**Task inputs**
--- START ---

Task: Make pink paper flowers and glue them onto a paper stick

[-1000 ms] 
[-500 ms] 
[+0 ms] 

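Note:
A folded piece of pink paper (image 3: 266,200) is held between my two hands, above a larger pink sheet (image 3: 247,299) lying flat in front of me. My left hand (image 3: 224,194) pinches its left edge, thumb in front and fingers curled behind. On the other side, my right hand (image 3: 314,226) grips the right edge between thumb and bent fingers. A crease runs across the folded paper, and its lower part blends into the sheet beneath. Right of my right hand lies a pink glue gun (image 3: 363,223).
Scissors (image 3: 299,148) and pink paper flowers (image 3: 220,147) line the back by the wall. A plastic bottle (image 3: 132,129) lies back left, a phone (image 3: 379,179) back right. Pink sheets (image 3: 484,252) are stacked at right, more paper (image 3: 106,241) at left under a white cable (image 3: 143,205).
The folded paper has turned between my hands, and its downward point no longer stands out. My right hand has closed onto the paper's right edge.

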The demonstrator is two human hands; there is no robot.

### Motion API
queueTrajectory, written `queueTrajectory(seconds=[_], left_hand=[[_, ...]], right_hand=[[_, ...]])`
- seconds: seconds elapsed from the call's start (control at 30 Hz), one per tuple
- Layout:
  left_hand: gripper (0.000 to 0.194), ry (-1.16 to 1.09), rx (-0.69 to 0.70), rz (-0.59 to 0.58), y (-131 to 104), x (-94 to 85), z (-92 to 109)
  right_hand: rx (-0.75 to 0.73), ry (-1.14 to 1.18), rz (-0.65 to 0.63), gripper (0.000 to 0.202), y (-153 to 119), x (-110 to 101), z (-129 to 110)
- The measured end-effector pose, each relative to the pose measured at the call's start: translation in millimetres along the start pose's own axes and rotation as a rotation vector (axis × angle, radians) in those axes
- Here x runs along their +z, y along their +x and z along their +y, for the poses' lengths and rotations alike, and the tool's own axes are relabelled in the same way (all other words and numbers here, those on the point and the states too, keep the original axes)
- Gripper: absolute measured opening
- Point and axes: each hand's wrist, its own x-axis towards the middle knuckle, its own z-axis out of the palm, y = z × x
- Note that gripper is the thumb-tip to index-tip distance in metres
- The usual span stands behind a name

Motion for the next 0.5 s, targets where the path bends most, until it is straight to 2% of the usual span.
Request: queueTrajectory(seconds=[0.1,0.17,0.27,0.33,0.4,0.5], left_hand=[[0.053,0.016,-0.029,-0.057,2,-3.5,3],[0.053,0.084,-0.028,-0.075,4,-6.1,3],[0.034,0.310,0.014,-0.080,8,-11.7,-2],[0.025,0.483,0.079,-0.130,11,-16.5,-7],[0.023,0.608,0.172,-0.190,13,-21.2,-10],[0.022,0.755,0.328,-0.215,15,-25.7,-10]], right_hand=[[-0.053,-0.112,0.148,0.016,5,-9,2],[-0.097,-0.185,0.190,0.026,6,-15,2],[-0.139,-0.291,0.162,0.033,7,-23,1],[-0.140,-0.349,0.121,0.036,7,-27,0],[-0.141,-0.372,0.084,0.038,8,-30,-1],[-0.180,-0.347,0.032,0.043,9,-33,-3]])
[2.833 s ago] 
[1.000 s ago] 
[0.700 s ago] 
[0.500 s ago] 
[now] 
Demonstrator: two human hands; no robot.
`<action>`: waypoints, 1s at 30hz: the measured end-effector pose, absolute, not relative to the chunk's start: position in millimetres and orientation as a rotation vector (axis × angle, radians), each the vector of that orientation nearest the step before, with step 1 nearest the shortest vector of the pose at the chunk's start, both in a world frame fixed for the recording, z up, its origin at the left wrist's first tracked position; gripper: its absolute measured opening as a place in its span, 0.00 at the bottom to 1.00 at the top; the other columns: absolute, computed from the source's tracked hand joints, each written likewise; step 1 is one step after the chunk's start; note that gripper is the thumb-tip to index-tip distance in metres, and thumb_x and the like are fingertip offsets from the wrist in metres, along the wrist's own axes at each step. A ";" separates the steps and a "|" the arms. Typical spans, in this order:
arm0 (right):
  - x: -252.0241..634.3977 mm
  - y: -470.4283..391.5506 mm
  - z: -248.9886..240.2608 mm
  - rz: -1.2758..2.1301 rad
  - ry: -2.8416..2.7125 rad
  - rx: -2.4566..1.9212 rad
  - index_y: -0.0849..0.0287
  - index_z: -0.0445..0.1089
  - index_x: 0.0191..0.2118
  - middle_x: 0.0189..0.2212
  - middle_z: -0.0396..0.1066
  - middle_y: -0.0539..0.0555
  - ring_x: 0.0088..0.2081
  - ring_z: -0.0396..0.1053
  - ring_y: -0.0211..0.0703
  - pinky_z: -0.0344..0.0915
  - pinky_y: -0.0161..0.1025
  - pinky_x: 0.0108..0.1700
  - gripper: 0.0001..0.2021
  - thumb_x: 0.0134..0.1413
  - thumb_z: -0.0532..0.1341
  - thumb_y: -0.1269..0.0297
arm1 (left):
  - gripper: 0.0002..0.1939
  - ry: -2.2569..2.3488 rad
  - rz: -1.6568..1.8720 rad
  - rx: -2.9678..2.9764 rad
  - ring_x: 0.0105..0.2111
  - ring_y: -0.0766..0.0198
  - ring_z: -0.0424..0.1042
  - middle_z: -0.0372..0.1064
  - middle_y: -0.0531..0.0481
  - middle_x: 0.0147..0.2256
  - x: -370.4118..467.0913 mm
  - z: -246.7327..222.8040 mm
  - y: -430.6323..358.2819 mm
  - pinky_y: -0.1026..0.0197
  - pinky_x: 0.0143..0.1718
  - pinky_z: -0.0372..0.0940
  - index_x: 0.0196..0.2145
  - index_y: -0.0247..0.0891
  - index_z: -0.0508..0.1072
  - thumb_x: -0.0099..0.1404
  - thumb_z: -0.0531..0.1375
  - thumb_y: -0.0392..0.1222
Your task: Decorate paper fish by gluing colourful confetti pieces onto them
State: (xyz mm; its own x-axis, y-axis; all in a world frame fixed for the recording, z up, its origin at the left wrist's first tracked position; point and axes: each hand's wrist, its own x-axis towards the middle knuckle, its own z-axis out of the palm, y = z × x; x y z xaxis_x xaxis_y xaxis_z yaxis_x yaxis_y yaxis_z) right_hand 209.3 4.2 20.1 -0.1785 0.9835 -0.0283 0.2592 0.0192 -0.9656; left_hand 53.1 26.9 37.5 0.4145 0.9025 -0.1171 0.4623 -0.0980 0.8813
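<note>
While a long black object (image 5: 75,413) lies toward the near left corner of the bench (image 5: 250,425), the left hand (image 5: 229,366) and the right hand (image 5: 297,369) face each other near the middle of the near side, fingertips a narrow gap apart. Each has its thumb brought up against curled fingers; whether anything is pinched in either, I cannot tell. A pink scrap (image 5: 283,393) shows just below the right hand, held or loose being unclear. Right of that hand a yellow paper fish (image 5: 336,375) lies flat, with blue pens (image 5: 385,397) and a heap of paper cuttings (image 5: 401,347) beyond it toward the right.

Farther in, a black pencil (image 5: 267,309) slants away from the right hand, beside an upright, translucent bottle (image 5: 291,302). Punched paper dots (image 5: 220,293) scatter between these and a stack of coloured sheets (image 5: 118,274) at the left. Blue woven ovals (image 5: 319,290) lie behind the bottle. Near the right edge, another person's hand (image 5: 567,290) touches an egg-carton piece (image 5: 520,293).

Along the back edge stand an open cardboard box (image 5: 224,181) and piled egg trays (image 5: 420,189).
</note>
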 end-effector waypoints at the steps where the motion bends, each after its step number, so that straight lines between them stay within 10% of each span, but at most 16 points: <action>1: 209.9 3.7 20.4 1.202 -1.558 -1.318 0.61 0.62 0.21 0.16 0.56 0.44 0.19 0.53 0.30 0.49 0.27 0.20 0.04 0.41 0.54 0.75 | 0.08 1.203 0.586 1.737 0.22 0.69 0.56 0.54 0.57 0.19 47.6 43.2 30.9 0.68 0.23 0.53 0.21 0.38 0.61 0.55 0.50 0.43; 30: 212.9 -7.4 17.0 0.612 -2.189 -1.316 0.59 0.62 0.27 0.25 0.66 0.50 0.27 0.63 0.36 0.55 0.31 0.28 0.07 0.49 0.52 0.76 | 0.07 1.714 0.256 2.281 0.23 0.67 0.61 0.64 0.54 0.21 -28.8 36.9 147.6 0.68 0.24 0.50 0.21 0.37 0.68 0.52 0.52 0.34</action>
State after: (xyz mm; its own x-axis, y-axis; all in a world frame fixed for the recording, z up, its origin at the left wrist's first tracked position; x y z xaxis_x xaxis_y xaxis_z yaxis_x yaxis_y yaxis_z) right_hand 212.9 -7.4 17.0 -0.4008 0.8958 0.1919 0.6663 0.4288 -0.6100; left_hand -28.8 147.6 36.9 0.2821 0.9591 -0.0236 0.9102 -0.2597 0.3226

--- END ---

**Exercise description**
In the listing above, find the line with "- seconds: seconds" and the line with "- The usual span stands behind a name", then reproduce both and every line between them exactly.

**Solution to the problem**
- seconds: seconds elapsed from the call's start (control at 30 Hz), one per tuple
- Layout:
  left_hand: gripper (0.000 to 0.194), ry (-1.16 to 1.09), rx (-0.69 to 0.70), rz (-0.59 to 0.58), y (-131 to 104), x (-94 to 85), z (-92 to 109)
  right_hand: rx (-0.75 to 0.73), ry (-1.14 to 1.18), rz (-0.65 to 0.63), gripper (0.000 to 0.202), y (-153 to 119), x (-110 to 101), z (-129 to 110)
- The measured end-effector pose, each relative to the pose measured at the call's start: translation in millimetres along the start pose's own axes and rotation as a rotation vector (axis × angle, radians) in those axes
- Here x runs along their +z, y along their +x and z along their +y, for the poses' lengths and rotations alike, and the tool's own axes are relabelled in the same way (all other words and numbers here, those on the point and the states too, keep the original axes)
- Gripper: absolute measured opening
- Point and axes: each hand's wrist, its own x-axis towards the middle knuckle, its own z-axis out of the palm, y = z × x
- Note that gripper is the thumb-tip to index-tip distance in metres
- The usual span stands behind a name

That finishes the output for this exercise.